Terminó diciendo que, si eran diseñadas brillantemente, las ventanas superiores y la cornisa podrían resultar el elemento salvador.
Como corolario de aquella carta, el Papa declaró abierto a concurso el diseño del piso superior y la cornisa decorativa. Numerosos artistas, entre ellos Giorgio Vasari, Pierino del Vaga, Sebastiano del Piombo y Jacopo Meleghino, anunciaron que se ponían a trabajar inmediatamente en el diseño. Y lo mismo hizo Miguel Ángel Buonarroti.
—Es indigno de usted competir en ese concurso, contra artistas vulgares, de esos que se encuentran a montones por todas partes —protestó Tommaso, al enterarse—. ¿Y si pierde? Resultaría humillante, un rudo golpe para su prestigio.
—No perderé, Tommaso.
Su cornisa era escultura, tallada y brillantemente decorada. Los arcos y las esbeltas columnas de las ventanas daban al palacio la elegancia que necesitaba para soportar airosamente aquella pesada masa de piedra.
El Papa estudió atentamente los diseños, que habían sido extendidos sobre una larga mesa. Se hallaban presentes Sangallo, Vasari, Sebastiano y Dal Vaga. De pronto, el Pontífice alzó la cabeza y anunció:
—Deseo elogiar todos estos diseños por ingeniosos y muy hermosos. Pero estoy seguro de que todos estaréis de acuerdo conmigo en que lo que acabo de decir es especialmente cierto en lo que se refiere al diseño del divino Miguel Ángel…
Miguel Ángel había salvado al palacio Farnese de la mediocridad, pero los chismes decían que lo había hecho únicamente para reemplazar a Sangallo como arquitecto de San Pedro, y que ahora lo único que tenía que hacer para conseguirlo era entrar en el salón del trono y anunciar al Papa que deseaba hacerse cargo de dicha construcción.

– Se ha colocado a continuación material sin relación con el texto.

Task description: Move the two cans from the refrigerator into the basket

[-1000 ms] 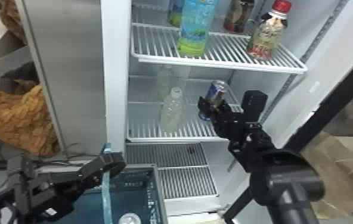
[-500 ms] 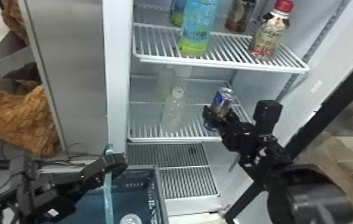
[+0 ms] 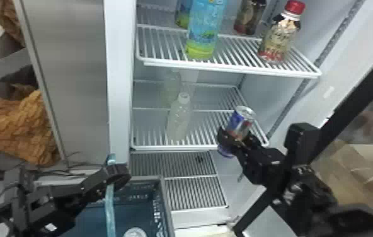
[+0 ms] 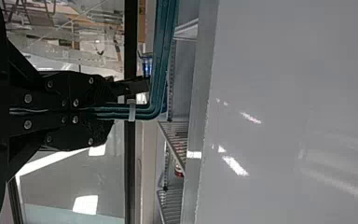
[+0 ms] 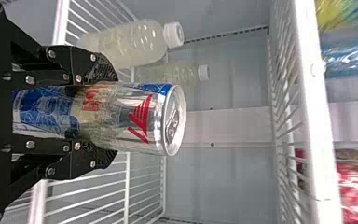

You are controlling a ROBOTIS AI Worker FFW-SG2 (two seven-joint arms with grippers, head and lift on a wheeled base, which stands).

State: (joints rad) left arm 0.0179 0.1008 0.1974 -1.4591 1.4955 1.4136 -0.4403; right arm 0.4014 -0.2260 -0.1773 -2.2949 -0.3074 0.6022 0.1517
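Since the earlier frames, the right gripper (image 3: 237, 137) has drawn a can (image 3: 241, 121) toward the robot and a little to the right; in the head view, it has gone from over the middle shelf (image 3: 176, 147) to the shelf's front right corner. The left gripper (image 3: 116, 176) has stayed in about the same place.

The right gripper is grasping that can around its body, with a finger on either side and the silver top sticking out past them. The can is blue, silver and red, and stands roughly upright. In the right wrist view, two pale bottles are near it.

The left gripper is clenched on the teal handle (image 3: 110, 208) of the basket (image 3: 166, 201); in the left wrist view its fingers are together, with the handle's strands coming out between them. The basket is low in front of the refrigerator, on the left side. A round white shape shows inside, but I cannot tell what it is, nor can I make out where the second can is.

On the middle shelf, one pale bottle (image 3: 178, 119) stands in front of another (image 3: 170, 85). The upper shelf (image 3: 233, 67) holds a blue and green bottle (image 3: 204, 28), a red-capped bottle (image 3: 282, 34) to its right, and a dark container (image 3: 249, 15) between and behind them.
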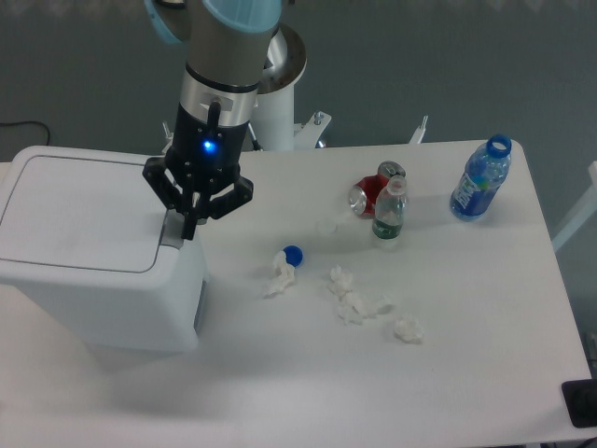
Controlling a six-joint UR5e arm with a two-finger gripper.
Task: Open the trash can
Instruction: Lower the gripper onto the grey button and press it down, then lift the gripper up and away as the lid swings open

—No haré semejante cosa —dijo Miguel Ángel al cardenal Niccolo en el palacio Medici.
La Comisión de Inquisición del cardenal Caraifa comenzó a corregir las obras literarias clásicas y a impedir que se imprimiesen nuevos libros. Miguel Ángel se asombró al enterarse de que sus poesías eran consideradas como literatura seria, y que sus sonetos sobre Dante, la Belleza, el Amor, la Escultura, la Pintura y el Artista eran copiados y distribuidos de mano en mano. Algunos de sus madrigales fueron convertidos en canciones con música especial para ellos. Le llegaron noticias de que se estaban dando conferencias sobre su poesía en la Academia Platón de Florencia y sus autores eran profesores de las universidades de Bolonia, Pisa y Padua.
Urbino instaló la tumba del papa Julio II en San Pietro de Vincoli. Miguel Ángel consideró que el monumento era un fracaso, pero el Moisés, sentado en el centro de la pared de mármol, dominaba la iglesia con un poder solamente igualado por el de Dios en el Génesis y Cristo en el Juicio Final.
Estableció un despacho de arquitectura en una de las habitaciones de la casa y puso a Tommaso de Cavalieri a cargo de los diseños para la obra del palacio Farnese.
Completó la Conversión de Pablo, en la cual Cristo aparecía inclinado hacia abajo en el cielo, con una multitud de ángeles sin alas a ambos lados. Pablo, caído de su caballo, estaba aturdido y aterrado ante la revelación. Algunos de sus soldados trataban de levantarlo, mientras otros huían poseídos de pánico. La fuerte figura del caballo dividía a los dos grupos de viajeros y soldados en tierra y Cristo dividía a los ángeles en las alturas.
Hizo que Urbino cubriese de
intonaco
la parte destinada a la Crucifixión de Pedro. Mientras la pared se estaba secando, cerró las puertas con llave, para preparar el bloque del Descenso de la cruz: un Cristo a quien sostenía por un lado la Virgen y por el otro María Magdalena. Detrás se veía a Nicodemo, que no era más que un autorretrato suyo.